A modernidade da cerâmica caldense remonta, como se sabe, a Rafael Bordalo Pinheiro e ao seu trabalho de recriação efectuado sobre o “palissy das Caldas” cuja figura cimneira fora indubitavelmente Manuel Mafra. O seu modelo “laboratorial” fora inspirado pelo movimento “Arts and Crafts” britânico, o que se reflectiu desde logo na estrutura projectada para a Fábrica de Faianças das Caldas da Rainha, em 1884. O mesmo modelo veio a ser retomado pela Secla, nos anos 50 do século XX. É um modelo assente na recusa da inevitabilidade da abdicação da arte em face da indústria e na valorização do papel da aprendizagem assistida por artistas e técnicos qualificados.
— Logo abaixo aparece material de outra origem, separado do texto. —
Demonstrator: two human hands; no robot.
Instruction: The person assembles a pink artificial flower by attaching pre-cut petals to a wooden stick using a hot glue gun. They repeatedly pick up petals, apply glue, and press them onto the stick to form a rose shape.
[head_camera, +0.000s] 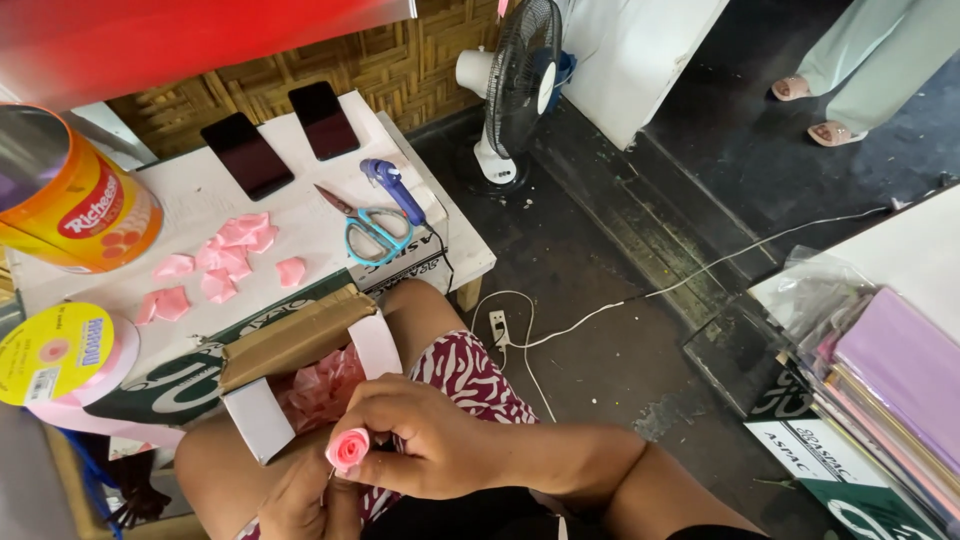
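A small pink ribbon rose (348, 447), its satin strip rolled into a tight spiral, sits at six o'clock in the view. The right hand (430, 440) curls its fingers and thumb together on the bloom from three o'clock. The left hand (300, 500) closes on the base from below, at seven o'clock. At eleven o'clock from the rose, an open cardboard box (300, 345) holds crinkled pink petals. Beyond it on the white table (200, 190) lie loose satin petals (225, 265) and blue-handled scissors (375, 232).
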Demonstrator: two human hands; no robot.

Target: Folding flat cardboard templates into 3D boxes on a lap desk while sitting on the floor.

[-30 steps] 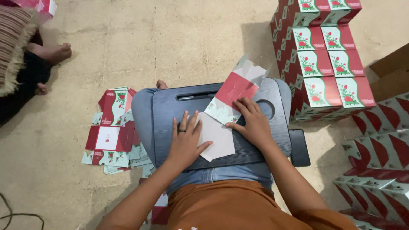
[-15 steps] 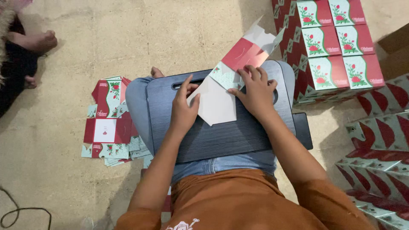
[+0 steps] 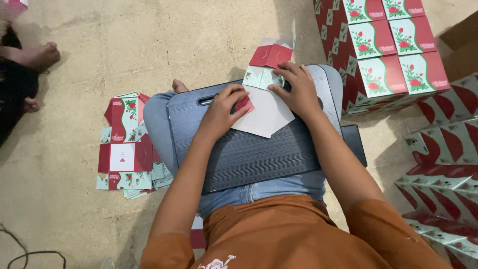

Em Herculano Elias confluem as genealogias da modernidade cerâmica caldense assim definidas. A mais antiga recebeu-a em legado pelos seus familiares. Da mais recente participou pessoalmente, pelo percurso profissional que desenvolveu na Secla.
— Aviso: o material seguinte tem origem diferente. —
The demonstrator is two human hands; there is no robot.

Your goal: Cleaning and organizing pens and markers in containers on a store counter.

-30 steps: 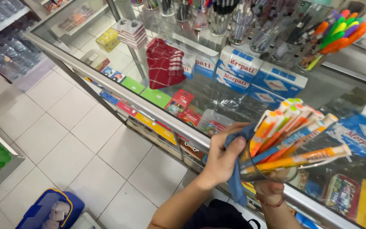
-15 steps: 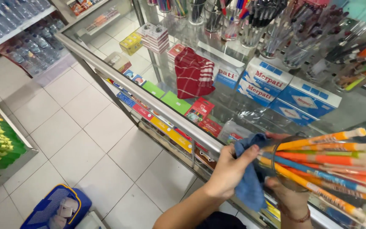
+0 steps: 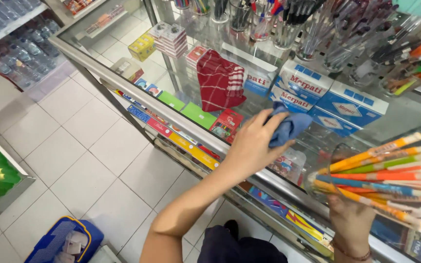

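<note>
A blue cloth is gripped in the closed left hand and pressed against the glass top of the display bench, with most of the cloth bunched beyond the fingertips. A clear cup of striped pencils, tipped sideways, is clasped from below by the right hand, well apart from the cloth. A red checked towel is seen under the glass beside blue-and-white boxes.
</note>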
Atingida a alta maturidade, Herculano Elias propôs a si próprio um momento de balanço, com a exposição que levou à Galeria Municipal em Maio de 1995. A par de miniaturas elaboradas entre 1980 e 1996, o autor apresentou um conjunto de retratos, em clara assumpção da escultura, em registos distintos de acabamento e composição. Neste trabalho cerãmico, efectuado entre 1970 e 1996 Herculano Elias confirmava o nexo profundo entre miniatura e escultura e demonstrava as suas capacidades neste domínio, retratando com sobriedade e segurança uma galeria de familiares e amigos. Completava a mostra um conjunto de peças cerâmicas decorativas produzidas entre 1960 e 1970, em contexto fabril, testemunhando a participação do autor no processo de renovação da cerâmica de que a Secla foi palco nessa década. Herculano Elias percorria todas as modalidades técnicas: da terracota ao barro vermelho vidrado, do grés à faiança feldspática e à porcelana; do painel cerâmico ao retrato, das formas cerâmicas levantadas à roda à miniatura e à escultura.
É com expectativa que se aguardam as consequências da reflexão gerada no confronto do artista com as suas criações e os seus públicos.